WORK REQUIRED: Output only the lines below from the one containing "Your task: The" to the one containing "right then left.", exactly as written, both ends kept.

DATA:
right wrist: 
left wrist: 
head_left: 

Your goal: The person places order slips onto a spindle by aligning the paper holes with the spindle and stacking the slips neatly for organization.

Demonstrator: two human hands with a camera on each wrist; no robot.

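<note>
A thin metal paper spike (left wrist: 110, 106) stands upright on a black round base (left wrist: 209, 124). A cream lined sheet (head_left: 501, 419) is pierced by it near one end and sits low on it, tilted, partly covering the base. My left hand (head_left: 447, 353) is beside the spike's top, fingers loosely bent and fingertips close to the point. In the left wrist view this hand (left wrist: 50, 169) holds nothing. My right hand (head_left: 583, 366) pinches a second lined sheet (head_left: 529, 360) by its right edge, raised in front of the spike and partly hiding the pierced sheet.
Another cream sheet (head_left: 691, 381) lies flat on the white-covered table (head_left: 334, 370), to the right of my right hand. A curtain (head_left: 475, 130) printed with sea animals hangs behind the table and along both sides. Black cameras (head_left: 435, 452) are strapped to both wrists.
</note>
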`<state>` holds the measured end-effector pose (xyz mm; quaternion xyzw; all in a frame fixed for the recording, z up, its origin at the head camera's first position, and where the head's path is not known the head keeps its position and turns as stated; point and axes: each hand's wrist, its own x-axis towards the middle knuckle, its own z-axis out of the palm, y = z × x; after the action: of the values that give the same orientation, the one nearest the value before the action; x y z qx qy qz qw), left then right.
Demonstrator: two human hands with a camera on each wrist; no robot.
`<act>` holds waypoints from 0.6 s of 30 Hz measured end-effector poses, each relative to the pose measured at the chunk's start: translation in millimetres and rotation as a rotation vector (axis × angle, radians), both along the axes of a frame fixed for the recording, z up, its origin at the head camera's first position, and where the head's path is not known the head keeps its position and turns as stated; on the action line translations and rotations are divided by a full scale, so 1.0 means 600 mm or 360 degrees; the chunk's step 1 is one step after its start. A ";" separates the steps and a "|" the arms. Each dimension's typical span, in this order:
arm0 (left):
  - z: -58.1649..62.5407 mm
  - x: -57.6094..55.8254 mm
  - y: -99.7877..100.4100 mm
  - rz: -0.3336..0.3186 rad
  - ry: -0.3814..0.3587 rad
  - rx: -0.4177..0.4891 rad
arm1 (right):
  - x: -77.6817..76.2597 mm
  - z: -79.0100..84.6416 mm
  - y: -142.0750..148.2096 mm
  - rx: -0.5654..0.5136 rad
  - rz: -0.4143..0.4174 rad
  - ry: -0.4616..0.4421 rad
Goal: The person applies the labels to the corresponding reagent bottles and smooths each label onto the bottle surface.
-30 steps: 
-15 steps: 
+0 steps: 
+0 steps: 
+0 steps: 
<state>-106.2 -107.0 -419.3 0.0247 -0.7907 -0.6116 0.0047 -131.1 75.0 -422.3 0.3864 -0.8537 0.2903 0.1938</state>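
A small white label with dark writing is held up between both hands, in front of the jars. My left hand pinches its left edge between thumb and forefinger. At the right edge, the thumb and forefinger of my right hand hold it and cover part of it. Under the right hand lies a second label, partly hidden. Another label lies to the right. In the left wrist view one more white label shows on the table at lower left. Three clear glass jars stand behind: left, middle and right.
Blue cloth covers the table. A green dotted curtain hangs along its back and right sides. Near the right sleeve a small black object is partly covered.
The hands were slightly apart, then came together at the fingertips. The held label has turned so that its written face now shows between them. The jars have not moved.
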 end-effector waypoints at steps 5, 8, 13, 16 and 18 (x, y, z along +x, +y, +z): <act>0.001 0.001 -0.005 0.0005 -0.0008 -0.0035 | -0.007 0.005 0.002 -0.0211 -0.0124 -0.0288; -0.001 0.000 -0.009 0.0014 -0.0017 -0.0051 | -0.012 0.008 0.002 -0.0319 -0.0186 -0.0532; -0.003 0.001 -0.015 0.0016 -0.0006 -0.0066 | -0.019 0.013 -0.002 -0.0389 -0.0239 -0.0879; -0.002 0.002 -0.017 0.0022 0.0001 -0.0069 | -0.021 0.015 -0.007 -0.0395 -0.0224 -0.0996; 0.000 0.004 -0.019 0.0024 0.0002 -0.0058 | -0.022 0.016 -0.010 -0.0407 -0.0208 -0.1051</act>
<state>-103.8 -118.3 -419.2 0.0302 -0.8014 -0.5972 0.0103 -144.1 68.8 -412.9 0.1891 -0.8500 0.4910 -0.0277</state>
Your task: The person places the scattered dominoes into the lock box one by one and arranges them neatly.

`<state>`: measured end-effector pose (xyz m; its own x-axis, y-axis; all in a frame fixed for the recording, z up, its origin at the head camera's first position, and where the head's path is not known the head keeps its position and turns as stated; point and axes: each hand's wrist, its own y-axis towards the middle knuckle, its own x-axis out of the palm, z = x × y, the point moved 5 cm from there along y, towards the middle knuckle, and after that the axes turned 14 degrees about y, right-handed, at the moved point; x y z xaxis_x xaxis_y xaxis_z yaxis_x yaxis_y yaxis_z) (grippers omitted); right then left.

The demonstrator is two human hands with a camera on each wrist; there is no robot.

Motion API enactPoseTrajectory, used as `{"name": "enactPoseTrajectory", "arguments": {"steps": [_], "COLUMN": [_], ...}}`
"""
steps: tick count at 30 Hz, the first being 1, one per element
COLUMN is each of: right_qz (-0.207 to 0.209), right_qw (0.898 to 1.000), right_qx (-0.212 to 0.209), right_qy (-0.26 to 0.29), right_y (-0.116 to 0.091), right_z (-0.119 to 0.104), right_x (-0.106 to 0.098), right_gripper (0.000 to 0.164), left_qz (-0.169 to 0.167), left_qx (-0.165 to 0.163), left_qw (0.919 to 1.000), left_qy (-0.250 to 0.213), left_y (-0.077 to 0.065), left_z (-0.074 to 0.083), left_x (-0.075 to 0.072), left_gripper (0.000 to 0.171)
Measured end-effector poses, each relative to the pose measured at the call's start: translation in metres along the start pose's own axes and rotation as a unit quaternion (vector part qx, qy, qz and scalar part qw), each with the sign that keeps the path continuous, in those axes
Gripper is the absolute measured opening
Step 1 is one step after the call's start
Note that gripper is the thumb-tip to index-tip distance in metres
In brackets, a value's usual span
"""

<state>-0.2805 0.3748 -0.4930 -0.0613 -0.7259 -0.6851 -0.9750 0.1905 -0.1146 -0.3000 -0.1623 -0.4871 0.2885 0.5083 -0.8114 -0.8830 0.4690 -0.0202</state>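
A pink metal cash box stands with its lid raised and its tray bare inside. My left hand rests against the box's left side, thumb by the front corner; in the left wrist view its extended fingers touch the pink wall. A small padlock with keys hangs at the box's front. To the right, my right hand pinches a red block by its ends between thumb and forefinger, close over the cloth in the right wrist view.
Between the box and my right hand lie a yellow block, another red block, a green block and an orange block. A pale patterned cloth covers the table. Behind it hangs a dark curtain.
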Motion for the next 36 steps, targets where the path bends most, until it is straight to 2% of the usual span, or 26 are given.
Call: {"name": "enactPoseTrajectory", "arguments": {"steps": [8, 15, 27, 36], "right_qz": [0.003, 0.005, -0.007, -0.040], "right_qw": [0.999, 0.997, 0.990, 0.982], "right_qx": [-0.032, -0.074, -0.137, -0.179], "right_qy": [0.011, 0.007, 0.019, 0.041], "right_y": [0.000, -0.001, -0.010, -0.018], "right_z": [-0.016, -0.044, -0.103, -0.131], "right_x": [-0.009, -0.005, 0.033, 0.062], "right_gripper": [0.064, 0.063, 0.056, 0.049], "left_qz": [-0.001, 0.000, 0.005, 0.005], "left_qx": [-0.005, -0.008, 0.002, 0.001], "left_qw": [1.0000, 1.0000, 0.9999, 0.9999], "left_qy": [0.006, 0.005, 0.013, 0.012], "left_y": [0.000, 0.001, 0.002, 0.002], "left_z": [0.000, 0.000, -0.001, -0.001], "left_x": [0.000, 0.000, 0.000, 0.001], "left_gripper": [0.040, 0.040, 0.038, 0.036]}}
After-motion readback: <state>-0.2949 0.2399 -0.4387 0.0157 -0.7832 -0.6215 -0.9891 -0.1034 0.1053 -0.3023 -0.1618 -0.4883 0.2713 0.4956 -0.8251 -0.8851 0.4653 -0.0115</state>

ANSWER SPACE:
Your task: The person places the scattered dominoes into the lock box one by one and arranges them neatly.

`<state>`: measured end-effector pose (xyz m; its own x-axis, y-axis; all in a frame fixed for the recording, z up, its origin at the head camera's first position, and where the head's path is not known the head keeps its position and turns as stated; point and axes: each hand's wrist, its own y-axis towards the middle knuckle, its own x-axis out of the palm, z = x × y, the point moved 5 cm from there along y, towards the middle knuckle, and after that the axes turned 14 degrees about y, right-handed, at the moved point; x y z xaxis_x xaxis_y xaxis_z yaxis_x yaxis_y yaxis_z) (grippers omitted); right then left.

No further answer will be given.